Questo è evidenziato anche dai più recenti sviluppi delle neuroscienze che, mettendo in luce l’aspetto “incarnato” delle funzioni psichiche (la psiche nasce dal corpo, inizialmente indifferenziati), hanno riconosciuto il ruolo dei codici espressivi pre-verbali della produzione estetica, motoria e grafica, nella regolazione dell’esperienza emotiva e nei processi di adattamento. [1]
Lavorando quindi nella visione di un’unità corpo mente, e praticando la consapevolezza della presenza corporea, all’interno di un contesto terapeutico in grado di nutrire questo continuum, si favoriscono successivi processi di trasformazione, e di crescita psichica e neurologica. Le tecniche traggono la loro origine da tali principi: con esse ci si accosta al paziente ai suoi disagi nel rispetto profondo dell’unicità della sua esistenza, riscoprendone le risorse e le sorgenti creative.
In tale prospettiva, processo terapeutico e processo creativo procedono parallelamente, creando quell’ambiente facilitante [2] in cui è possibile organizzare e dare forma a vissuti ed emozioni.
Il setting di Arteterapia è caratterizzato dalla presenza dell’Arte terapeuta con la funzione di guida, di riferimento, di tutela dello spazio interno e esterno che permette l’esplorazione di un mondo dapprima corporeo, attraverso la scoperta di materiali con caratteristiche fisiche, sensoriali (e i loro correlati affettivi) specifiche, e poi anche ideativo e immaginativo e cognitivo.
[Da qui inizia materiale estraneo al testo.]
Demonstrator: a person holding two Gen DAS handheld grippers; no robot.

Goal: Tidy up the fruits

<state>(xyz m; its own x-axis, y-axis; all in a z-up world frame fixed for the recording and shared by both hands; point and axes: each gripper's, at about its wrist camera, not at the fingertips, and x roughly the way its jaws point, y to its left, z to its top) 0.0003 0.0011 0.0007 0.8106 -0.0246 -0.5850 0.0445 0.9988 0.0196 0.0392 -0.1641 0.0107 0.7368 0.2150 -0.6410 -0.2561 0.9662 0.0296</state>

In questo ambiente caratterizzato dalla sicurezza, dal rispecchiamento, dalla sintonizzazione e dall’accoglienza, il paziente può fare esperienza riparatrice della relazione primigenia con il caregiver, come ben spiegato in queste parole:
“Così, come la madre si occupa del bambino per risonanza empatica, l’arte terapeuta? partecipa alle tensioni, al clima, al ritmo sia dell’immagine che del rapporto con il paziente attraverso la modulazione della distanza/vicinanza con lui? e, se la relazione madre bambino è fatta di gesti concreti, di cure fisiche, di contatto e di ritmi, la risonanza emotiva ha un luogo fisico, né reale, né immaginario, per trasformare lo stato di bisogno in soddisfazione, per accogliere le tensioni nella reverie”.[3]
La creazione che emerge, grafica-plastica e corporea, diviene l’elemento centrale attorno a cui si può sviluppare il dialogo sia intrapersonale, che interpersonale, tra paziente e arte terapeuta, attraverso la comunicazione verbale e non verbale.
La relazione terapeutica (così caratterizzata), la pulsione verso la conoscenza, il processo creativo e la considerazione delle vicende evolutive dell’individuo (con i suoi arresti e deviazioni) sono elementi fondanti della metodologia; dal loro dialogo scaturisce la spinta verso l’acquisizione di nuove conoscenze di sé, una maggiore capacità di pensare e pensarsi e di nuove competenze.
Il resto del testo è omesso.